For informativity, labels were rated using the same 4-points Likert scale as specified in Section 5.1.
Results. Table 7 presents the average grammaticality scores of the sentence labels generated by three different approaches. Unsurprisingly, Sent-label achieves the highest grammaticality score as its labels are the original sentences extracted from the corpus. Although the abstractive methods have lower grammaticality scores, almost 60% of the sentences generated by the Keyphrase algorithm are perfectly grammatical. When comparing the abstractive methods, it is observed that the grammaticality score of Keyphrase is slightly higher than that of PathGraph. This is probably due to the fact that Keyphrase compression generates shorter sentence labels than PathGraph (cf. Table 8). Table 9 shows the human evaluation results for informativity based on Top-1 average rating. We observe a large improvement in informativity for the Keyphrase algorithm, representing an absolute increase of 0.45 over the both Sent-label and PathGraph.
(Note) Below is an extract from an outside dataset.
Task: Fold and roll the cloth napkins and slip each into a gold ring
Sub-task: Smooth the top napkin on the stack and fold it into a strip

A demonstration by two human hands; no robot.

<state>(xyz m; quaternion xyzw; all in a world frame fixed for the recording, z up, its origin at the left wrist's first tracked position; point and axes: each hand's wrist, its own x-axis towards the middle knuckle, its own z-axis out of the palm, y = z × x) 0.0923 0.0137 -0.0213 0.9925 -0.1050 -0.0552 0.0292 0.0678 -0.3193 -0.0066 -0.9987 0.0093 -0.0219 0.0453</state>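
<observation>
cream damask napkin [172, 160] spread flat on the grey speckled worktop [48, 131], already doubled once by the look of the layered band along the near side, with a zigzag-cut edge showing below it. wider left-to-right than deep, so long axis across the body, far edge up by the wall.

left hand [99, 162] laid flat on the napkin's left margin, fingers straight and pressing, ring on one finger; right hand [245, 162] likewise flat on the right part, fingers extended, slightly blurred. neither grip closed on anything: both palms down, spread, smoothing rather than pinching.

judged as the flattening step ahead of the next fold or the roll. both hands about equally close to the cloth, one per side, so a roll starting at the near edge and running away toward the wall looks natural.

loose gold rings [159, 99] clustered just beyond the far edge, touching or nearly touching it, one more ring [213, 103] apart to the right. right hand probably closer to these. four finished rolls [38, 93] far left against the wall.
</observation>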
It should also be noted that the average length for Keyphrase is shorter than the average length for both Sent-label and PathGraph, meaning that Keyphrase can better generate labels with high information coverage of the topic.
Table 6 shows some examples of extractive (i.e., Sent-label) and abstractive (i.e., PathGraph and Keyphrase) labelling for two sentiment-bearing topics extracted from the Kitchen dataset.
To summarise, our experimental results show that the Keyphrase algorithm outperforms the PathGraph algorithm in terms of both grammaticality and informativity. In addition, the abstractive labels generated based on the compression algorithms are more informative than the extractive label, with some cost of reduced grammaticality.
6 Conclusion and Future Work
This paper tackles the problem of automatically labelling sentiment-bearing topics with descriptive sentence labels. We propose two approaches to the problem, one extractive and the other abstractive. Both approaches rely on a novel mechanism to automatically learn the relevance of each sentence in a corpus to sentiment-bearing topics extracted from that corpus. To our knowledge, we are the first to study the problem of labelling sentiment-bearing topics. Our experimental results on three real-world datasets show that both the extractive and abstractive approaches outperform four strong baselines in terms of facilitating topic understanding and interpretation. In addition, when comparing extractive and abstractive labels, abstractive labels are able to provide more topic information coverage despite being shorter, as they can synthesise information from different sentences needed for sentiment-bearing topic interpretations. It should also be noted that our approach does not have any specific dependencies on the JST model, and thus it is general enough to be directly applied to any other sentiment topic model variants which generate multinomial topics as output.
In the future, we would like to extend our work for opinion summarisation. One natural way of achieving this is to summarise documents through the propagation of the document-topic and topic-sentence associations learned from our framework. It is also possible to improve the relevance measure between sentiment-bearing topics and sentences by leveraging external knowledge [39, 40] in addition to textual features.
This work is supported by the award made by the UK Engineering and Physical Sciences Research Council (Grant number: EP/P005810/1).